### WHAT IS BEING ASKED
Lines that include "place" make up the answer; copy all of them from the data below.

### GIVEN INFORMATION
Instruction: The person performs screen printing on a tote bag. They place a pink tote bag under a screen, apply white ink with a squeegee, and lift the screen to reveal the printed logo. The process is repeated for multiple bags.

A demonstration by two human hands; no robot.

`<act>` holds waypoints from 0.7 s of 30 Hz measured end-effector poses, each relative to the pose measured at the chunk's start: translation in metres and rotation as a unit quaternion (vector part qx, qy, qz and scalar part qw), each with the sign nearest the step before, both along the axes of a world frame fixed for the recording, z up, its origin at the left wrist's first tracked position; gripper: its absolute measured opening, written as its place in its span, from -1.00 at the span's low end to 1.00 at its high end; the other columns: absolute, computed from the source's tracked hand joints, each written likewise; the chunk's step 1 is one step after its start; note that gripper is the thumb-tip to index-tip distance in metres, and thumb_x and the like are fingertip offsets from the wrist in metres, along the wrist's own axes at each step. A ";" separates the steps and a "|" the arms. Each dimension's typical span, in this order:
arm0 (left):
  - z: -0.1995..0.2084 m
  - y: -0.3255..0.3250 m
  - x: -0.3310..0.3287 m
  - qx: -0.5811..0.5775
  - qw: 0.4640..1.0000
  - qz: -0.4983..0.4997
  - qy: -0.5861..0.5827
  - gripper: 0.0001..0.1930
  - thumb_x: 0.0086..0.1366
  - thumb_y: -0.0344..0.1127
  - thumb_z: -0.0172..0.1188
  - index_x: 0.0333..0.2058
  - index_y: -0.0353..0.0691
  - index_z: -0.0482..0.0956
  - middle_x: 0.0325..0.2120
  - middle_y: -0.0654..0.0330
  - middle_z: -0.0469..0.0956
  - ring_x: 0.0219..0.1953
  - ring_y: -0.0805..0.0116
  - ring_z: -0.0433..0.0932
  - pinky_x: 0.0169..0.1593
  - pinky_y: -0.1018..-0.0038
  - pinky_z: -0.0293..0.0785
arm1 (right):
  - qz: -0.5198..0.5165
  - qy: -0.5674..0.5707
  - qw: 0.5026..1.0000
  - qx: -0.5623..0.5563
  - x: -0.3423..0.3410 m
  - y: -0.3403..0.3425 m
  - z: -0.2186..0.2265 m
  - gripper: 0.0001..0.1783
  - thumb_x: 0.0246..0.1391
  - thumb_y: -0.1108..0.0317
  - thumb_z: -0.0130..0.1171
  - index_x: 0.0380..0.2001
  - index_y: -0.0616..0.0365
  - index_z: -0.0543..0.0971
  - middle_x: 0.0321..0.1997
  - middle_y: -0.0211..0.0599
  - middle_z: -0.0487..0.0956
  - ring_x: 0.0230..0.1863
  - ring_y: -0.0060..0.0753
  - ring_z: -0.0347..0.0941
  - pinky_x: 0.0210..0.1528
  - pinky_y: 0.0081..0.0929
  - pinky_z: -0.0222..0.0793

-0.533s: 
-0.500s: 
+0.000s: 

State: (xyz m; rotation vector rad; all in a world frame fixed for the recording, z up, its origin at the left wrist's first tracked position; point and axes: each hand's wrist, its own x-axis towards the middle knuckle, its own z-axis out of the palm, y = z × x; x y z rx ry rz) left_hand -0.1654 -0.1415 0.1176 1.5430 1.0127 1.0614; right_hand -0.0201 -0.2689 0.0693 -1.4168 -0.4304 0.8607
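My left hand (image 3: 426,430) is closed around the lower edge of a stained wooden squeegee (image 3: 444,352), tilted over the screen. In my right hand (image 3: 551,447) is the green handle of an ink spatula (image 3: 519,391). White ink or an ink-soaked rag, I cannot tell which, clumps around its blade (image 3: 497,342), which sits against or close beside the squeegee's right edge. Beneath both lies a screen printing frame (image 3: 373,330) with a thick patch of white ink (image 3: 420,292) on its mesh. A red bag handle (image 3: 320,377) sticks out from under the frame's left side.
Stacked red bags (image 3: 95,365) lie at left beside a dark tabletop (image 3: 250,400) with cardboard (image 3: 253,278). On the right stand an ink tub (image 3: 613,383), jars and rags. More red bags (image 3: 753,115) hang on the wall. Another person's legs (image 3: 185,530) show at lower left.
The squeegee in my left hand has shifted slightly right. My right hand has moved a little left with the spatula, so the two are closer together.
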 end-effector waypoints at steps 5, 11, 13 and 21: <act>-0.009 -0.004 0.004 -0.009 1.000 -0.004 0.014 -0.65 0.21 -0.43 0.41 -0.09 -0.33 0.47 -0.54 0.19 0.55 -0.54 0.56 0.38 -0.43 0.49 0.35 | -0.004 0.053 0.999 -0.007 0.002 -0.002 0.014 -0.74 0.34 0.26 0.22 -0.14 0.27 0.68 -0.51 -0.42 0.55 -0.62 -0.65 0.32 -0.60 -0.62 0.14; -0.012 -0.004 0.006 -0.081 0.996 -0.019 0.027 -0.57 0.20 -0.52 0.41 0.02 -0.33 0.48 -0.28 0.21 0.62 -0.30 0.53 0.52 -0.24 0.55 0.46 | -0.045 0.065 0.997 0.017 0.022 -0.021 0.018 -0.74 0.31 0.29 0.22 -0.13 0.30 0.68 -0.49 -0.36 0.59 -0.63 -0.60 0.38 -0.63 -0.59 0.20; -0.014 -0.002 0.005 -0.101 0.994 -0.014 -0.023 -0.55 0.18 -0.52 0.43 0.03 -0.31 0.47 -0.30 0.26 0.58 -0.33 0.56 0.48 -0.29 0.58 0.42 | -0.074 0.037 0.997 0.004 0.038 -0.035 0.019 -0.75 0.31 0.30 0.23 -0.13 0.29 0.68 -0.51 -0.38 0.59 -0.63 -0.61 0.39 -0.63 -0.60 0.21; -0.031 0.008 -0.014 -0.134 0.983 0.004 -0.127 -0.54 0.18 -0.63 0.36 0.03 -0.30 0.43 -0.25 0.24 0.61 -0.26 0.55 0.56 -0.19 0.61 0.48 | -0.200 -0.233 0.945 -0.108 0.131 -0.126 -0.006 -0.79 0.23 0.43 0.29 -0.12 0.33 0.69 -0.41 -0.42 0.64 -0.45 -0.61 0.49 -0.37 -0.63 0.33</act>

### WRITTEN SOLUTION
Instruction: The person performs screen printing on a tote bag. They place a pink tote bag under a screen, apply white ink with a squeegee, and lift the screen to reveal the printed logo. The process is repeated for multiple bags.
`<act>` holds waypoints from 0.7 s of 30 Hz measured end-effector poses, each relative to the pose measured at the chunk's start: translation in metres and rotation as a unit quaternion (vector part qx, qy, qz and scalar part qw), each with the sign nearest the step before, both along the axes of a world frame fixed for the recording, z up, its origin at the left wrist's first tracked position; gripper: its absolute measured opening, written as its place in its span, from -1.00 at the span's low end to 1.00 at its high end; the other columns: absolute, computed from the source's tracked hand joints, each written likewise; the chunk's step 1 is one step after its start; note that gripper is the thumb-tip to index-tip distance in metres, and thumb_x and the like are fingertip offsets from the wrist in metres, along the wrist's own axes at each step. A ";" separates the steps and a "|" the arms. Each dimension's typical span, in this order:

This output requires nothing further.